The work was written, designed and directed by Wakka Wakka members David Arkema, Gabrielle Brechner, Kirjan Waage and Gwendolyn Warnock, who utilized Nordic and Yiddish folktales for inspiration. Wakka Wakka ensemble members also composed Fabrik's original score, which has been combined with the work of Lars Peter Hagen to incorporate industrial noise, period and folk music. Danny Goldstein serves as directing consultant.
According to press materials, Rabinowitz was "a successful, immigrant, Norwegian Jew who 'built a factory from a button' only to watch his life be swept away by the Holocaust. Originally from Poland, he immigrated to Norway in 1911 to escape pogroms and persecution. In Haugesund, a small fishing village, he discovered a land rich with opportunity… He eventually built one of the largest clothing empires in the country, with department stores in several cities and his own factory. The only Jews in Haugesend, he and his family were treated as outsiders. Rabinowitz avidly wrote columns for local and national newspapers, expressing his socioeconomic ideas about commerce in Europe and Norway's natural resources.
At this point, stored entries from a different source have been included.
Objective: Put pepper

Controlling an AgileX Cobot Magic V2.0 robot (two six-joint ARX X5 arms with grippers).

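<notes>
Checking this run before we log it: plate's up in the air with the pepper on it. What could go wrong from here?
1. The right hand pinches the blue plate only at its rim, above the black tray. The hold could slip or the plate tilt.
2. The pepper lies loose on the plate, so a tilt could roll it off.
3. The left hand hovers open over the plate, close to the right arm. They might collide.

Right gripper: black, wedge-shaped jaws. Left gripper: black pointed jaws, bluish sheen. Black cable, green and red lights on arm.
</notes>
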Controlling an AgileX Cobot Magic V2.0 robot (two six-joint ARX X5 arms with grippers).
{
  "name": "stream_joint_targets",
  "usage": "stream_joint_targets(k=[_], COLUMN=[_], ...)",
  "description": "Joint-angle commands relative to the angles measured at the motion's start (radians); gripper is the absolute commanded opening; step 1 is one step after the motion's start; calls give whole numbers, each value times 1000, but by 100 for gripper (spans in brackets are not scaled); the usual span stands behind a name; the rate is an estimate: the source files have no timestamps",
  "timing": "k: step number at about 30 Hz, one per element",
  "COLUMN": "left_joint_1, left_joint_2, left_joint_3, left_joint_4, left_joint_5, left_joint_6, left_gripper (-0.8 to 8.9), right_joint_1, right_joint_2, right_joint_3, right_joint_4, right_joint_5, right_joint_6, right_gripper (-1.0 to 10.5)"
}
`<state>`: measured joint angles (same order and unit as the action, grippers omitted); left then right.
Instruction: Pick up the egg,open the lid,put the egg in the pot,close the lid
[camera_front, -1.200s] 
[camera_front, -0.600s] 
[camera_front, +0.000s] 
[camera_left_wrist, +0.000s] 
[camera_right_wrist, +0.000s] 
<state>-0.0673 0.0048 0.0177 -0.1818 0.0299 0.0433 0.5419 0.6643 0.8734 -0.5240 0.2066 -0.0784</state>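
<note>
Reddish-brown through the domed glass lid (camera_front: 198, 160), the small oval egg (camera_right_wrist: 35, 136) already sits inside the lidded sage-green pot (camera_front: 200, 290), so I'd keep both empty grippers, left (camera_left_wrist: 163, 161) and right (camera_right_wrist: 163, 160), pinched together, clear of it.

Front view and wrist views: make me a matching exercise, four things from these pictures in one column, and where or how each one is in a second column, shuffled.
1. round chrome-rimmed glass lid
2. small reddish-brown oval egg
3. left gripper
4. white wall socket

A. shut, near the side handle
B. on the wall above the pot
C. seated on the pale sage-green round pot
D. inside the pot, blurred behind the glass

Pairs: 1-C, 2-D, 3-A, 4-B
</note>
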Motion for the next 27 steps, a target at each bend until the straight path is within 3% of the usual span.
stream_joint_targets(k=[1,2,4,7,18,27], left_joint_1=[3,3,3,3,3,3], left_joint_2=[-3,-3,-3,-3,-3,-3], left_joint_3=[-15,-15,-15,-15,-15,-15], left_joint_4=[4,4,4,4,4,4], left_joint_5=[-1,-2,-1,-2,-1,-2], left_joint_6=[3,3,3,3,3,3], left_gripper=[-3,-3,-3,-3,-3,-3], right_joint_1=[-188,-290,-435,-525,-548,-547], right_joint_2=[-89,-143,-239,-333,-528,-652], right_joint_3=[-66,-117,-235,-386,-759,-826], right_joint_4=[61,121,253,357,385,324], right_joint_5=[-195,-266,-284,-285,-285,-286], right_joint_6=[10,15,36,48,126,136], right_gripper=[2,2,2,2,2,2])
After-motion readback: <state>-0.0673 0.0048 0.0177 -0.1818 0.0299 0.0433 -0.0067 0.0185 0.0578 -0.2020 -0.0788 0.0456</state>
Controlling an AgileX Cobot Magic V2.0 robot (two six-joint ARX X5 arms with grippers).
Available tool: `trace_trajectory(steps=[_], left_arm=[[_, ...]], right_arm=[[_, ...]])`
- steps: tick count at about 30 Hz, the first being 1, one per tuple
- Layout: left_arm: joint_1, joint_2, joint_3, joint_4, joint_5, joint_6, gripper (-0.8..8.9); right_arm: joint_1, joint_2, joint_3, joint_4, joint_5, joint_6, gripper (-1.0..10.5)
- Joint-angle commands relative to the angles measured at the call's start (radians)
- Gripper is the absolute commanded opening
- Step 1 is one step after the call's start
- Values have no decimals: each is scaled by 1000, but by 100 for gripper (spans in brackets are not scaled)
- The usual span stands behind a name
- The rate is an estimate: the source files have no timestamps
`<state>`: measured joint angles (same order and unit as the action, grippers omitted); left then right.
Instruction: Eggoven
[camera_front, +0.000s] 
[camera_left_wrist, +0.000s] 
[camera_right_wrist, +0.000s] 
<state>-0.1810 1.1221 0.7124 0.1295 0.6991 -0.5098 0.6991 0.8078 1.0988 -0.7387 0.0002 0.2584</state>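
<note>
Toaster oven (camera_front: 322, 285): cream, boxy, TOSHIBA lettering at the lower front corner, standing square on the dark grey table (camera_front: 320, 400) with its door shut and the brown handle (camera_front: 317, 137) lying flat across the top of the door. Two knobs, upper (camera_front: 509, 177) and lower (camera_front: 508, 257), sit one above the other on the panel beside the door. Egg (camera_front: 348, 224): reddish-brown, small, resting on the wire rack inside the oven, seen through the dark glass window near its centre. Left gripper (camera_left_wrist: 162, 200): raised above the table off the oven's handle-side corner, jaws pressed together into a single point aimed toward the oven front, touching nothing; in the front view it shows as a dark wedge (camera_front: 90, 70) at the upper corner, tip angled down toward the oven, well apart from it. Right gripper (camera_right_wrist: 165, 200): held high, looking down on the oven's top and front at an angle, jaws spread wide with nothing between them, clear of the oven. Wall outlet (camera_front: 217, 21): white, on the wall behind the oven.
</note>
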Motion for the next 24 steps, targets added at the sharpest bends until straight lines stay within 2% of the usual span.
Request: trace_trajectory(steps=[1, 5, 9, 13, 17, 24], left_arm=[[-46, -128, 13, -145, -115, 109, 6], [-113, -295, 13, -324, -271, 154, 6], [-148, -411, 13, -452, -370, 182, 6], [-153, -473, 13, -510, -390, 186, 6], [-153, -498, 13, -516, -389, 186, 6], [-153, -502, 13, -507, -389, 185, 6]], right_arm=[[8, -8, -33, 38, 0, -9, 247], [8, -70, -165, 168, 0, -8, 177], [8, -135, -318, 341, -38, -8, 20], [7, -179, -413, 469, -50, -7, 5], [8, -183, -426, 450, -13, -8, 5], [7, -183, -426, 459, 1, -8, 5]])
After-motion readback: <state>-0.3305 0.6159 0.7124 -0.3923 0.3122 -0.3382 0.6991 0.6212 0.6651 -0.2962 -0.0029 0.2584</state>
In time, the primary focus of his columns became warnings to his countrymen about the rise of Hitler and the Nazis. His portentous denunciations were ignored by everyone except the Nazis themselves, who considered him 'the leader of the Jewish resistance in Norway' when they invaded in 1940."
Previous productions from Wakka Wakka include the acclaimed The Death of Little Ibsen as well as Erik the Amazing and the Shallaballah, The Untold Story of Monkey and Fattie and Skinny Show!
Fabrik officially opens at Urban Stages Jan. 23; tickets are available by calling (212) 352-5101.
Urban Stages is located in Manhattan at 259 West 30th Street.